Data Warehouses are the Past, Present, and Future

database schema

The death of the data warehouse, long prophesied, seems to always been on the horizon yet never realized. Much like cold fusion power and fully autonomous vehicles, with every advance towards a new world we all get excited only to realize that we’re not quite there just yet.

First it was NoSQL, then Hadoop, then data lakes that would kill the data warehouse. All of those things proved valuable in their own way, yet here we are. Snowflake was the hottest IPO of 2020, and the demand for data and analytics engineers who can crank value out of a data warehouse is as high as ever. How can this be?

First Columnar Then Cloud

In 2010 the future of data warehouses felt pretty bleak. Most analytics teams were relying on a traditional row-based transactional (OLTP) database for their data warehouse. Sure, they might be working with an OLAP Engine such as SQL Server Analysis Services (SSAS) but building those OLAP cubes still required a database to store and “pre-process” the incoming data.
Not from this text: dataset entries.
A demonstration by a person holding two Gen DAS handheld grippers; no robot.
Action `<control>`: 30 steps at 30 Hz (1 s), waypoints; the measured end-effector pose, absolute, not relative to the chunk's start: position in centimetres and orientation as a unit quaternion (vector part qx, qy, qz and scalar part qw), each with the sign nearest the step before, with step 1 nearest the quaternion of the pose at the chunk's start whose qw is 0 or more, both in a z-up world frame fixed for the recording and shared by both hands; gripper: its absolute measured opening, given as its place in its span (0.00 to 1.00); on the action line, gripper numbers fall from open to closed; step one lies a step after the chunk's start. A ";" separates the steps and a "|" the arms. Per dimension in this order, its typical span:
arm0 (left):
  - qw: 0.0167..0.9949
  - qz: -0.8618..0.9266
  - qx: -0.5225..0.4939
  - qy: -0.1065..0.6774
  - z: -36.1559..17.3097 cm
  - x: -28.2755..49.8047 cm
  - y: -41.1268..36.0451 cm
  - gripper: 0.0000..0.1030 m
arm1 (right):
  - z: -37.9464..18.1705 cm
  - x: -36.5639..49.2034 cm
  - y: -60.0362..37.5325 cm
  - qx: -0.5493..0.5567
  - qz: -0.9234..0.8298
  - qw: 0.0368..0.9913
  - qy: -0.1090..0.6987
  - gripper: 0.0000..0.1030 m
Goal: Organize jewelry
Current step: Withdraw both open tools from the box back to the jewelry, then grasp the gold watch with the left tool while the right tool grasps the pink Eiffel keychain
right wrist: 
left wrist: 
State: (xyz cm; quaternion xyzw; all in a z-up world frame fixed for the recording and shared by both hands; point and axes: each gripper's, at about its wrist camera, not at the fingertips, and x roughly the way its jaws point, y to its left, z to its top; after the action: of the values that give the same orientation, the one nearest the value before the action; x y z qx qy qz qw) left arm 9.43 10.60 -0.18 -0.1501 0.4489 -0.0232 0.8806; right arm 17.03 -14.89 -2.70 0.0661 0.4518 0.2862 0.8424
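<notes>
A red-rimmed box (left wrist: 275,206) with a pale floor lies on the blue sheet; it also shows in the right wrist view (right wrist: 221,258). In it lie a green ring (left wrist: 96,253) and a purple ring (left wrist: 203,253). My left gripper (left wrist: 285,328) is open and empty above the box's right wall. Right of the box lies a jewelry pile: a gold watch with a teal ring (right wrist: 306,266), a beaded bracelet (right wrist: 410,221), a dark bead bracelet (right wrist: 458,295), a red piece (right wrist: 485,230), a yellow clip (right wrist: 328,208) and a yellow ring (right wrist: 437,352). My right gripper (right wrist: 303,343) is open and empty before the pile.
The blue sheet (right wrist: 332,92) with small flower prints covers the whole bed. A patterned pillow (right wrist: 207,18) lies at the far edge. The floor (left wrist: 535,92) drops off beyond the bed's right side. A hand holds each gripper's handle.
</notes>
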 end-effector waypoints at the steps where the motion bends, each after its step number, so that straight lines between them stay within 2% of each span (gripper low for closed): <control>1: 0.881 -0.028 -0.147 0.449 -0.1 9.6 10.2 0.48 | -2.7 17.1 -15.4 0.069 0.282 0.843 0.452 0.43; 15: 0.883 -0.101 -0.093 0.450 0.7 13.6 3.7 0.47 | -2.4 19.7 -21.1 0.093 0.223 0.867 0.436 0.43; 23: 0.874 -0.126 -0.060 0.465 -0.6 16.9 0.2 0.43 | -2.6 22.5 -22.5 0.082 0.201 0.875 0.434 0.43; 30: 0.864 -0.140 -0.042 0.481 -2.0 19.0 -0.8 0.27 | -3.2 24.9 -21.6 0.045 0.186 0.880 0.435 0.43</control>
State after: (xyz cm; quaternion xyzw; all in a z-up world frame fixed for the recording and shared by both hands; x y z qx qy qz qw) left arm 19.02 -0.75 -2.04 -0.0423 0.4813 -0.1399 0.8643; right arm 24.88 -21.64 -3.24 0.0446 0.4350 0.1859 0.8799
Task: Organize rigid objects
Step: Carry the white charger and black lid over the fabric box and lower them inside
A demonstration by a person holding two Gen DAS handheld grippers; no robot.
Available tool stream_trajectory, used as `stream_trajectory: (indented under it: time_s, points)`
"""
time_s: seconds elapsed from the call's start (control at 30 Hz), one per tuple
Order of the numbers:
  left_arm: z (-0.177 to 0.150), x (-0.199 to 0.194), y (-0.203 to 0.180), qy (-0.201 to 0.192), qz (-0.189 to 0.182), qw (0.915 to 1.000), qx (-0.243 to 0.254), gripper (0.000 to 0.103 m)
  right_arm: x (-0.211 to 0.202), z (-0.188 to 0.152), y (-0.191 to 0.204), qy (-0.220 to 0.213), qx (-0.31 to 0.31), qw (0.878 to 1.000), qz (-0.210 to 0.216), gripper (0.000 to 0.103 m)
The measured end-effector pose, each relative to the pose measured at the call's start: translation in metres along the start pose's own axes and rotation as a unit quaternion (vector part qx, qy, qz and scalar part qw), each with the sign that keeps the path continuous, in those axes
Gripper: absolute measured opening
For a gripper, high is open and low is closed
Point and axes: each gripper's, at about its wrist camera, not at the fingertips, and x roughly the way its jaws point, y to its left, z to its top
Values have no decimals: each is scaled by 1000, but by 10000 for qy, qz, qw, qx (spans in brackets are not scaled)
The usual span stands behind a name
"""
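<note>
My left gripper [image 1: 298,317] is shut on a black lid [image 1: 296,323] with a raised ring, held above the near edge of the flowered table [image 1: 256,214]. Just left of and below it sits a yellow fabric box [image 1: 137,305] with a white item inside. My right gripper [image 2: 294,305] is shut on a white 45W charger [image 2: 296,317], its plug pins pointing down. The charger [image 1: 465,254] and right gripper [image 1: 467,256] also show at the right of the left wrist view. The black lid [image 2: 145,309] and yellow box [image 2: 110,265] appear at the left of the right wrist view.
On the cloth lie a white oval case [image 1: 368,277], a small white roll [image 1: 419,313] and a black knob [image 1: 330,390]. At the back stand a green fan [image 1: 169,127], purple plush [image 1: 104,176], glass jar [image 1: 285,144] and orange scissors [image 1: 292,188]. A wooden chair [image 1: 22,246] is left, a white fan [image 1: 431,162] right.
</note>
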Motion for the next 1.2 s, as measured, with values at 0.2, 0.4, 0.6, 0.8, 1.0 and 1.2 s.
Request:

By this point in time, data volume was exploding thanks to ecommerce, social networks, IoT, and more. When it came to processing and querying all that data for analysis, columnar databases came to the rescue.

What’s the big deal about columnar versus row-based databases? Consider a table in the data warehouse with millions of rows. However, for the sake of a given analysis you only need to sum up a single column and filter on another. In a row-based database, data is of course stored in blocks on disk by row. So, when you query you’re reading entire rows, or at least large sections of them, off of disk.

row based database storage
Row-based storage: Credit Amazon

While this architecture makes sense for applications that need to access most, or all, of the columns in a single record, in analytics it’s quite inefficient for both data access as well as storage (if a record is smaller than a single block, or not cleanly divisible by the block size, it leaves some disk space unused).

In a columnar database, data is stored on disk in blocks “vertically” down columns as shown below. When querying a subset of columns as we often do in analytics, there’s less disk I/O as well as less data to load into memory to perform the filtering and aggregation of a query. In addition, data in warehouse tables tend to haev a number of empty (NULL) column values which are more efficient to store in a columnar fashion.

column based database
Column-based storage: Credit Amazon

It’s hard to overstate how much of a performance boost you could get off versus the row-based OLTP databases, assuming you properly distributed data across nodes (these systems were, and are today, also multi-node so data could processed by multiple nodes which are clustered together), and wrote queries with the system architecture in mind.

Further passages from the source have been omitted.